Cobol IBM Mainframe syntax lexer for Pygments
Project description
=============================================
Cobol IBM Mainframe syntax lexer for Pygments
=============================================
**This package contains a Pygments Lexer for mainframe cobol.**
**The lexer parses the Enterprise Cobol dialect (V3R4) for z/OS, including utilizing embedded Db2/Sql, Cics and DLi**
.. _onlinePygmentsLexer: http://datim.fr/cobtools/pygments/
.. contents:: Contents
:depth: 5
mainframe cobol coding form
===========================
Many early programming languages, including PL/1, Fortran, Cobol and the various IBM assembler languages,
used only the first 7-72 columns of a 80-column card
+----------+--------------------------------------------------------------------------+
| Columns | |
+==========+==========================================================================+
| 1- 6 |Tags, Remarks or Sequence numbers identifying pages or lines of a program |
+----------+--------------------------------------------------------------------------+
| 7 | - ``*`` (asterisk) designates entire line as comment |
| | - ``/`` (slash) forces page break when printing source listing |
| | - ``-`` (dash) to indicate continuation of nonnumeric literal |
| | - ``D`` to indicate debug line cobol statements |
+----------+--------------------------------------------------------------------------+
| 8 - 72 |COBOL program statements, divided into two areas : |
| | - Area A : columns 8 to 11 |
| | - Area B : columns 12 to 72 |
+----------+--------------------------------------------------------------------------+
| 73 - 80 | Tags, Remarks or Sequence numbers (often garbage...) |
+----------+------------+-------------------------------------------------------------+
Division, section and paragraph-names must all begin in Area A and end with a period.
``CBL/PROCESS`` directives statement can start in columns 1 through 70
Installation
============
The lexer is available as a Pip package:
``$ sudo pip install pygments_ibm_cobol_lexer``
Or using easy_install:
``$ sudo easy_install pygments_ibm_cobol_lexer``
Usage
=====
After installation the ibmcobol Lexer and ibmcobol Style automatically registers itself for files with the ".cbl" extensions.

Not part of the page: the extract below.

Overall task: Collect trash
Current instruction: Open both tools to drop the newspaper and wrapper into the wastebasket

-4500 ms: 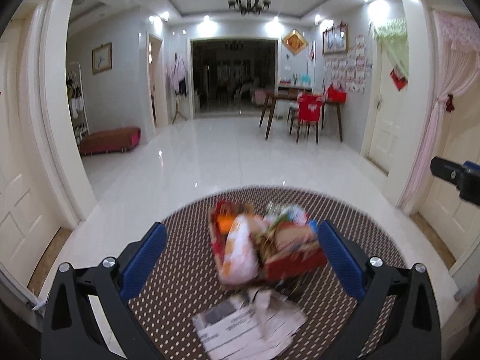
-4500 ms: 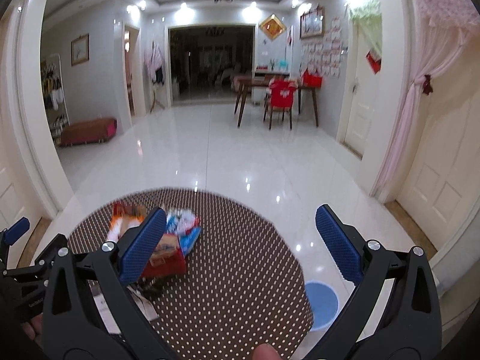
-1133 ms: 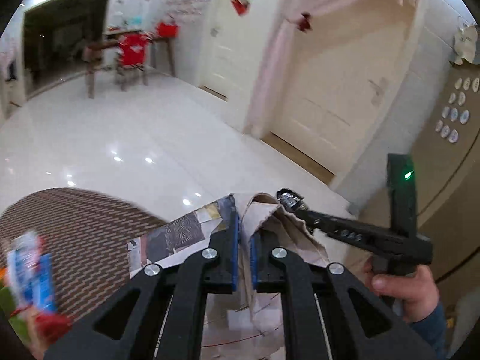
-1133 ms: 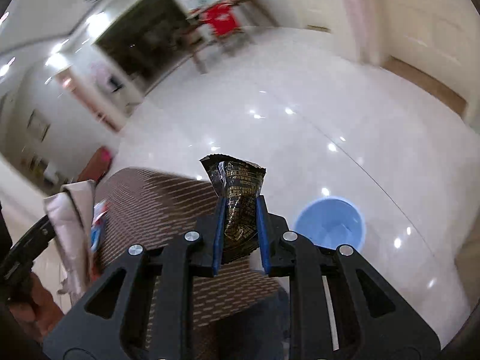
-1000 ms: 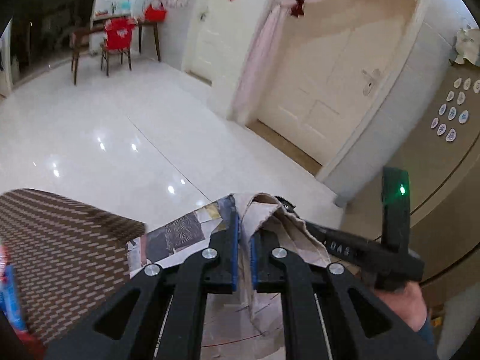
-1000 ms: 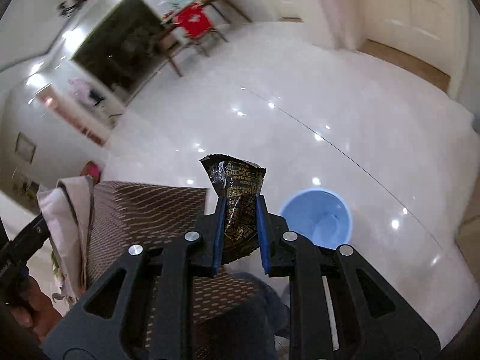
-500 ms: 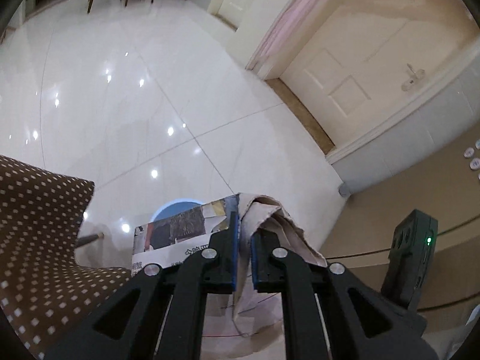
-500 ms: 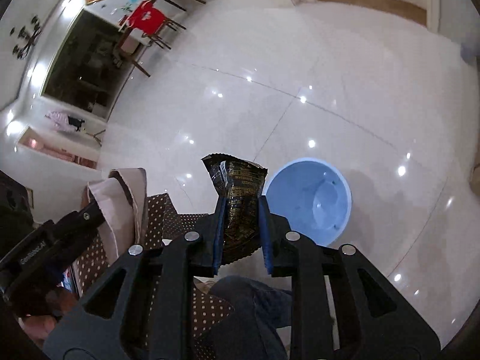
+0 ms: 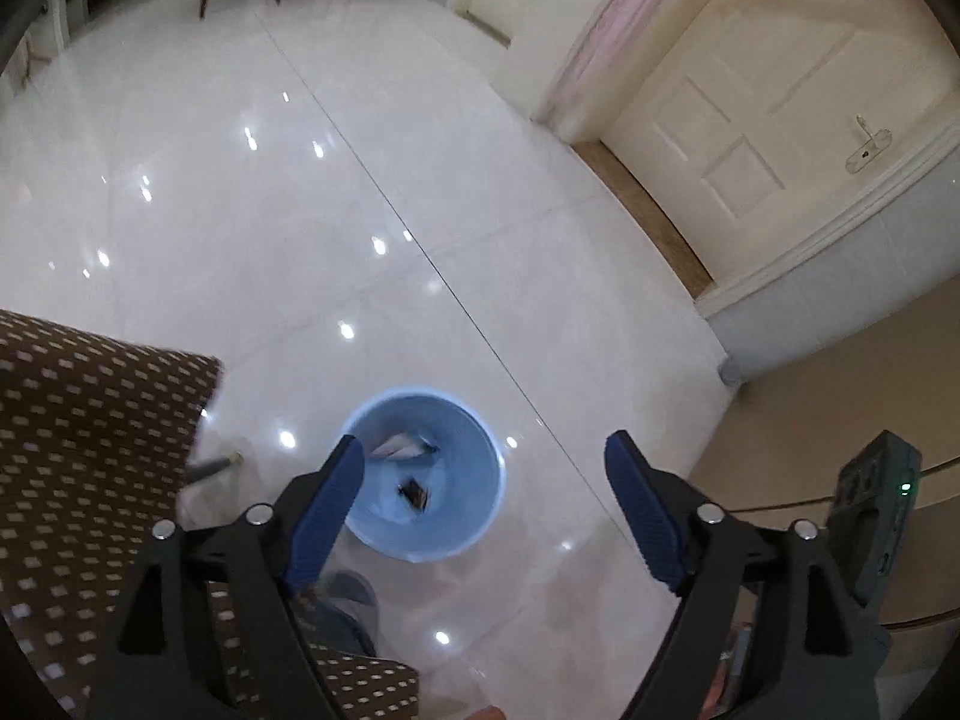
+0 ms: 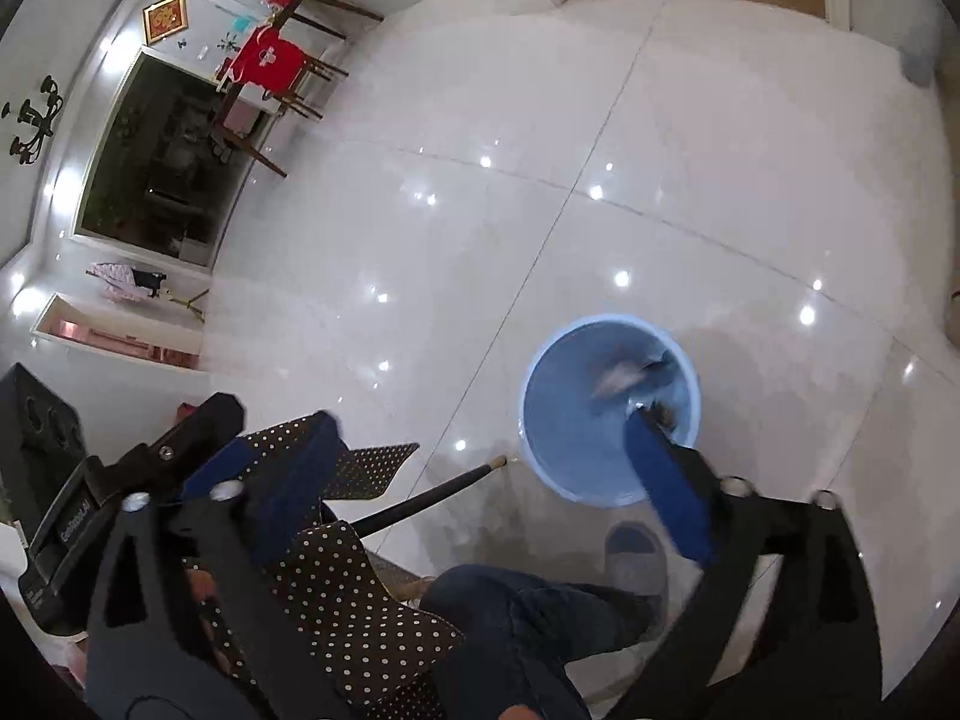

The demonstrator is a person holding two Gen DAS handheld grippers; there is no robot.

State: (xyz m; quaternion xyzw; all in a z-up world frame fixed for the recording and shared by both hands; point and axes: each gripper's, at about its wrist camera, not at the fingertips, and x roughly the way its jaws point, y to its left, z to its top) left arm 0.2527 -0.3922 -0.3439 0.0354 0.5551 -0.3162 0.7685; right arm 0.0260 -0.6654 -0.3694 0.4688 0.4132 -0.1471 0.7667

Therefore, cmdline usage is easy:
+ Ascii input :
``pygmentize -O full,style=ibmcobol,encoding=latin1 -o HORREUR.html HORREUR.ascii.cbl``
+ Ebcdic input (in this case it's necessary to specify outencoding value):
``pygmentize -O full,style=ibmcobol,encoding=cp1147,outencoding=latin1 -o COB001.html COB001.cp1147.cbl``
Or as library usage:
::
from pygments import highlight
from pygments.formatters import HtmlFormatter
from pygments_ibm_cobol_lexer import IBMCOBOLLexer, IBMCOBOLStyle
my_code = open("cobol_ebcdic.cbl",'rb').read()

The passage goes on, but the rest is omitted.